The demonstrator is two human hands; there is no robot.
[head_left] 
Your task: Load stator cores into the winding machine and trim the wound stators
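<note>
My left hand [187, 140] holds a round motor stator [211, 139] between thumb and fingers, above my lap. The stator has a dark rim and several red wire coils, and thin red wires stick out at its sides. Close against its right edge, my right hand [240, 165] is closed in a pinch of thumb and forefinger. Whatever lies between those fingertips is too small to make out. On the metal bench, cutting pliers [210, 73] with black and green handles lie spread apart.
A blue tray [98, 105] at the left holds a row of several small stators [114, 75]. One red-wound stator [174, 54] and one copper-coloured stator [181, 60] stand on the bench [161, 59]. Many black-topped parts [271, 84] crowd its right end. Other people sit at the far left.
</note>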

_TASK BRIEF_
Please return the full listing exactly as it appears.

_RESULT BELOW_
The demonstrator is two human hands; there is no robot.
[head_left] 
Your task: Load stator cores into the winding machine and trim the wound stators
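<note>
My left hand [187, 140] holds a round motor stator [211, 139] between thumb and fingers, above my lap. The stator has a dark rim and several red wire coils, and thin red wires stick out at its sides. Close against its right edge, my right hand [240, 165] is closed in a pinch of thumb and forefinger. Whatever lies between those fingertips is too small to make out. On the metal bench, cutting pliers [210, 73] with black and green handles lie spread apart.
A blue tray [98, 105] at the left holds a row of several small stators [114, 75]. One red-wound stator [174, 54] and one copper-coloured stator [181, 60] stand on the bench [161, 59]. Many black-topped parts [271, 84] crowd its right end. Other people sit at the far left.
</note>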

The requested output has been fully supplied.